09 December 2011

The Descendants

FOX SEARCHLIGHT FILMS, MERIE WALLACE
George Clooney, left, and Shailene Woodley are shown in a scene from "The Descendants."

"The Descendants," director Alexander Payne's fifth feature, is all about taking things that could be salacious and sensational, and paring them down to a realistic, deeply affecting, human level.

The setting is Hawaii, and though there is beauty here, it comes from a love ingrained in its inhabitants through generations, not the luxurious images used to attract tourists.

Matt King (George Clooney) is a real estate lawyer descended from one of the first land-owning white families in Hawaii. He's now the sole trustee of 25,000 acres of unspoiled land owned by his extended family. A new law will dissolve the trust in seven years, so the family must sell the land, their choice of buyer coming down to a Hawaiian developer or one from the mainland.


But Matt has more on his mind. His thrill-seeking wife, Elizabeth (Patricia Hastie), injured in a boating accident, is in a coma from which she will not wake up, and the time has come to pull the plug. A workaholic, Matt never has been the most present husband and father, referring to himself as the "backup parent." Now he must connect with his daughters—17-year-old Alexandra (Shailene Woodley, who could be the movie's breakout star) and 10-year-old Scottie (Amara Miller) —and help them through this trying time.

Alexandra drops the bombshell: Elizabeth was having an affair, with a real estate broker named Brian Speer (Matthew Lillard), and was planning to ask Matt for a divorce.

Joined by his daughters and Alexandra's stoner boyfriend, Sid (Nick Krause), so begins Matt's journey to inform family and friends, including his gruff, disapproving father-in-law (Robert Forster), of Elizabeth's impending death, and to find the man his wife claimed to love.

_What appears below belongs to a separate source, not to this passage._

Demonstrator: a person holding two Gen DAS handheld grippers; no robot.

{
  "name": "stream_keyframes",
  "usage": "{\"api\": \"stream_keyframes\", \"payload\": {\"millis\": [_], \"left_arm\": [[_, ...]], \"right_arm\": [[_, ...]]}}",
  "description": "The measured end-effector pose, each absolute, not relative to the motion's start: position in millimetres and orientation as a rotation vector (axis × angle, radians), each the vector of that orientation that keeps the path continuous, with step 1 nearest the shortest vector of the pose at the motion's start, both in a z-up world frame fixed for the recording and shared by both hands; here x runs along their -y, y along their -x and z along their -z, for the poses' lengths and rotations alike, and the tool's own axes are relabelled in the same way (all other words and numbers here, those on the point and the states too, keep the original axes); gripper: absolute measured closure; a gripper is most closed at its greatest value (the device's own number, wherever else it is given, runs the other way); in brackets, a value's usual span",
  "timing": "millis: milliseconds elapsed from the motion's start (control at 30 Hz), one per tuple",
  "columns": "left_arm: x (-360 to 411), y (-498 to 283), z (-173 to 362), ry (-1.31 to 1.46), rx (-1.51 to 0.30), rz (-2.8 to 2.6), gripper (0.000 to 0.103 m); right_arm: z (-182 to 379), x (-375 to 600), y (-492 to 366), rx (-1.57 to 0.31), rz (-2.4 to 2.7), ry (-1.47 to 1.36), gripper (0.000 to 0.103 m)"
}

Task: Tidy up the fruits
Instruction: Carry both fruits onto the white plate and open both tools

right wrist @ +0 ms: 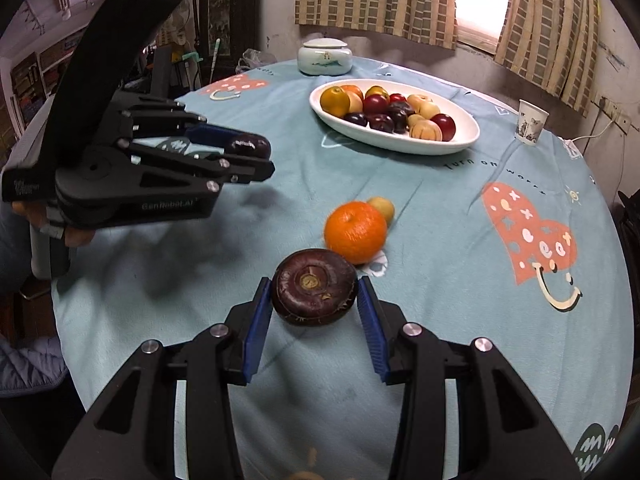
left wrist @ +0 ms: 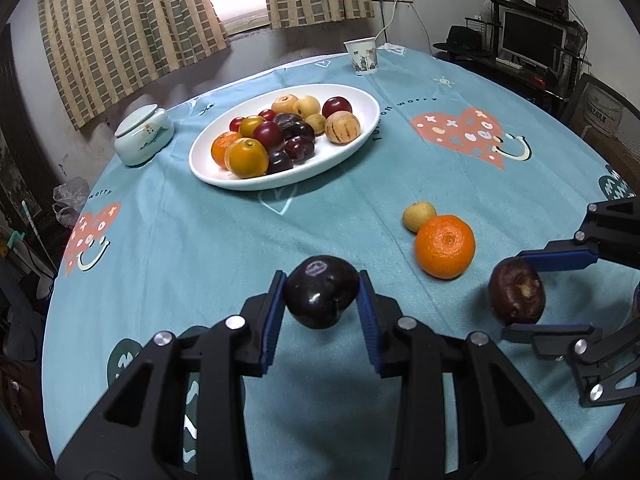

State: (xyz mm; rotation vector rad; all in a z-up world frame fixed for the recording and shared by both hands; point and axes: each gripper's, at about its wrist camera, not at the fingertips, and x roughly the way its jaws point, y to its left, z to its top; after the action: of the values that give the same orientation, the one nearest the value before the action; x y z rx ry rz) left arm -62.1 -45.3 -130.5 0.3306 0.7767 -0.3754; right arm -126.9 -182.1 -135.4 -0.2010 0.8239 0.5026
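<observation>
My left gripper (left wrist: 322,294) is shut on a dark plum (left wrist: 321,291) and holds it above the table; it also shows in the right wrist view (right wrist: 248,148). My right gripper (right wrist: 314,298) is shut on a dark brown round fruit (right wrist: 315,287), also seen in the left wrist view (left wrist: 517,290). An orange (left wrist: 445,246) and a small yellow fruit (left wrist: 418,216) lie touching on the blue tablecloth. A white oval plate (left wrist: 352,148) farther back holds several fruits.
A lidded pale ceramic jar (left wrist: 144,134) stands left of the plate. A paper cup (left wrist: 362,56) stands at the table's far edge. Curtains and a window are behind; a desk with a monitor (left wrist: 532,38) is at the right.
</observation>
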Motion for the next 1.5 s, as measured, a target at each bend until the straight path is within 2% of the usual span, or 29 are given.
{"api": "stream_keyframes", "payload": {"millis": [367,833,1500], "left_arm": [[41.3,60.5,133.2,-0.324,-0.785,0.368,0.067],[37.2,68.7,120.8,-0.295,-0.758,0.347,0.067],[35.9,97.6,101.9,-0.309,-0.718,0.340,0.067]], "right_arm": [[140.5,168.2,125.3,-0.840,-0.531,0.218,0.059],[120.7,163.2,121.6,-0.774,-0.489,0.152,0.059],[115.9,154.7,151.4,-0.775,-0.510,0.176,0.059]]}}
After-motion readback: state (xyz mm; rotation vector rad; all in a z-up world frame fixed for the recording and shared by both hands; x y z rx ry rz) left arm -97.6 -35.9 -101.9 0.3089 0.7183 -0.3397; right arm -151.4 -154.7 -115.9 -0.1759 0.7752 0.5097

In his recent films, Payne has dealt extensively with men who find ways to grow, to better themselves, while overcoming personal tragedies. Jack Nicholson loses his wife and lifelong companion in "About Schmidt" (2002). In "Sideways" (2004), Paul Giamatti must deal with his divorce and failure as a novelist.

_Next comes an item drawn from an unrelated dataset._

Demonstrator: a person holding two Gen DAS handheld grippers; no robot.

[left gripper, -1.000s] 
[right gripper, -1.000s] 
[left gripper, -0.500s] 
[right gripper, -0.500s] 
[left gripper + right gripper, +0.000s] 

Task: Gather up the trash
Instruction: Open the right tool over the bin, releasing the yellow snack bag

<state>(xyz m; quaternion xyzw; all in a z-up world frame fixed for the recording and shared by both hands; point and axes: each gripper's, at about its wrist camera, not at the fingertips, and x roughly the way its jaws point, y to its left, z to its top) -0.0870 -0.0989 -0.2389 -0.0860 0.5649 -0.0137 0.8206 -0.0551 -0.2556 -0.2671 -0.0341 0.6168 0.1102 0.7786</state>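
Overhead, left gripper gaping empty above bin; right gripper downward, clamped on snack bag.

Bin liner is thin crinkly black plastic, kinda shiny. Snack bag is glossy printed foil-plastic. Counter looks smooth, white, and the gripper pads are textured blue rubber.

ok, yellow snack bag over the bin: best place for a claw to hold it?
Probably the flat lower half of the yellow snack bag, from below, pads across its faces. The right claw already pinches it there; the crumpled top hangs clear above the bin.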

Clooney's Matt King has it even worse—losing his wife, learning of her affair, becoming a single father, Alexandra's history of drug and alcohol abuse, Scottie acting out in bizarre ways, pressure from his cousins to make a decision on the land deal.

Clooney is one of the world's biggest movie stars, but he's all actor here. Never does he come across as cool, slick or in control; he's a middle-aged man whose life is unraveling in every way possible. He's lost in the sudden complexity of his life, and the movie refuses to give him an easy out.

Payne, working from a screenplay credited to himself, Nat Faxon and Jim Rash, based on a novel by Kaui Hart Hemmings, operates in the gray areas of morality, giving us multiple perspectives and reserving judgment. Brian Speer, due in part to surprisingly effective dramatic work by Lillard, is allowed to be sympathetic. Matt's father-in-law, who is not shy about blaming Matt for his daughter's accident and obviously never cared much for him to begin with, gets a heartfelt scene at Elizabeth's bedside, played so tenderly by Forster. There even is more to Sid, who initially seems merely a doofus kept around for comic relief.

There is humor throughout the movie, and Payne again shows a knack for using it to accentuate the drama rather than distract. Keeping with what comes before it, the ending is both happy and sad—what could be more lifelike?

Greg's Grade: A

(Rated R for language including some sexual references. 115 minutes.)

1 comment:

Dan O. said...

Clooney and everybody else included is great but it’s really Payne who shines as the writer bringing out some funny humor but not without forgetting about the real rich moments of human drama. Good review Danny, as usual. A good film but not as great as I was expecting.